M. B.  :On a pris le parti de tout mettre en ligne. Tout n’est pas numérisé, mais tous les films numérisés sont en ligne et s’accompagnent de notices documentaires. Ces contenus sont issus des générations ayant œuvré successivement au sein d’Unicité, de Zoobabel, et puis maintenant, de Ciné-archives ; elles ont chacune participé à l’indexation du fonds. Cette accessibilité des films — avec des résumés historiques donnant les clés de lecture et les séquençages précis, mais aussi l’identité des personnes et des lieux à l’écran — fait sans doute en sorte que beaucoup de chercheurs doivent travailler librement sur les fonds. Et de fait, il n’y a pas beaucoup d’intérêt pour quelqu’un à venir sur place si ce n’est pour la documentation papier, qui commence à partir des années 1950. Pour tous les films des années 1930, cette documentation n’est pas parvenue jusqu’à nous. En revanche, si on commence effectivement à avoir de la documentation papier à partir des années 1950, ces années sont également une période de creux dans la production cinématographique du PCF qui, dans un contexte de guerre froide, est un parti d’opposition dont les films se heurtent à la censure, au point de mettre en péril les activités de production. Et même si tout le monde travaille bénévolement, ça a un coût. Bref, les années 1950 correspondent à un moment de creux. Mais disons que c’est quand même à partir de ce moment que l’on commence à trouver des traces des films dans la presse ou sur d’autres supports. Il faudra néanmoins attendre après 1968 pour retrouver ce genre de traces papier. Les gens qui effectuent des recherches sur le cinéma communiste des années 1970 auraient donc intérêt, en ce sens, à venir consulter les archives papier.

M.T. : Concernant l’évolution du mandat de Ciné-archive par rapport à ce qu’il était au départ, est-ce qu’il y a eu des changements ? Voit-on beaucoup de nouveaux fonds ? Est-ce que vous avez un peu varié votre mission ?

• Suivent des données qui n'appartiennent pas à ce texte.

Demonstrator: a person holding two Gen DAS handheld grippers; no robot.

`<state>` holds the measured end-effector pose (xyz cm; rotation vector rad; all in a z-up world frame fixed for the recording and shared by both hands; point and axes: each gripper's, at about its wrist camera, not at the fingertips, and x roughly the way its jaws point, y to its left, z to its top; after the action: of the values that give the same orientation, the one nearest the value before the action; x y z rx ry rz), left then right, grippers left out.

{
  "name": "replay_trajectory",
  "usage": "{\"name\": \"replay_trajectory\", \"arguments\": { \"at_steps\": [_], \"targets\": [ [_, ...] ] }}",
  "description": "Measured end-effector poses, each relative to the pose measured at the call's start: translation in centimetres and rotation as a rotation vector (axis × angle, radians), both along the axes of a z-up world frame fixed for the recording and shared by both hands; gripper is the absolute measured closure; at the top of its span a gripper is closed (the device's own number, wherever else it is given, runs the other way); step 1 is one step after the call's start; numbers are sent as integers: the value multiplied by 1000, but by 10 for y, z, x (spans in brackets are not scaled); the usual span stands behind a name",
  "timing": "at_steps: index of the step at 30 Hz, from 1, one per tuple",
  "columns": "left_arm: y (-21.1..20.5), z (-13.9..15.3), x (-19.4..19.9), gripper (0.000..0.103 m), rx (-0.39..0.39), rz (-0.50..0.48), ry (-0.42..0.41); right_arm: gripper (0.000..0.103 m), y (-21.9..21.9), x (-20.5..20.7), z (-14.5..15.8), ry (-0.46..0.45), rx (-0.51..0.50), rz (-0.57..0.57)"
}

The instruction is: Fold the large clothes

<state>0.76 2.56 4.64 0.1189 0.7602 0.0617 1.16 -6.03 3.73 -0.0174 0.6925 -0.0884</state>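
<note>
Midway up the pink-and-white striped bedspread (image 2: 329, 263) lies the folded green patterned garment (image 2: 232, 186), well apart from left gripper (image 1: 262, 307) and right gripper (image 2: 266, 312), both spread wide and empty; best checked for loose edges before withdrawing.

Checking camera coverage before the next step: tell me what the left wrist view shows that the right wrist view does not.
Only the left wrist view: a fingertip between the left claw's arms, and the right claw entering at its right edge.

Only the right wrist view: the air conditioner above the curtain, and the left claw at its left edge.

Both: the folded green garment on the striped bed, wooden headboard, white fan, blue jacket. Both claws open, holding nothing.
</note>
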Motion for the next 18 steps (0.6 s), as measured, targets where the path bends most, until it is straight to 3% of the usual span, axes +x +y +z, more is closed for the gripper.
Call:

M. B.  : La mission n’a pas varié, au sens où le mandat, il tient quasiment en une phrase : œuvrer à la conservation et à la promotion de ce fonds. Après, c’est sûr que l’activité en elle-même évolue parce que les usages évoluent. Il y a 25 ans, l’édition DVD n’existait pas, mais il y a dix ans, on s’est mis à en faire. Enfin, ce que je veux dire, c’est que la mission est assez similaire, mais que notre activité, elle, évolue ; que tout change, et rien ne change, quoi ! En ce qui concerne l’ouverture à d’autres fonds, c’est sûr qu’en commençant à collecter des films amateurs d’abord, puis en accueillant des fonds nouveaux comme celui de Med Hondo, par exemple, ça a certainement élargi les fonds et les activités. On peut se demander de quoi les prochaines années seront faites, parce qu’effectivement, le PCF n’a aujourd’hui plus d’activités audiovisuelles à proprement parler. Comme tout le monde, ils font de la communication politique sur YouTube ou sur d’autres médias, et même si ça rentre dans nos attributions d’archiver ces contenus, on ne peut pas dire qu’ils revêtent une ambition cinématographique.

Cet entretien a eu lieu le 2 août 2023.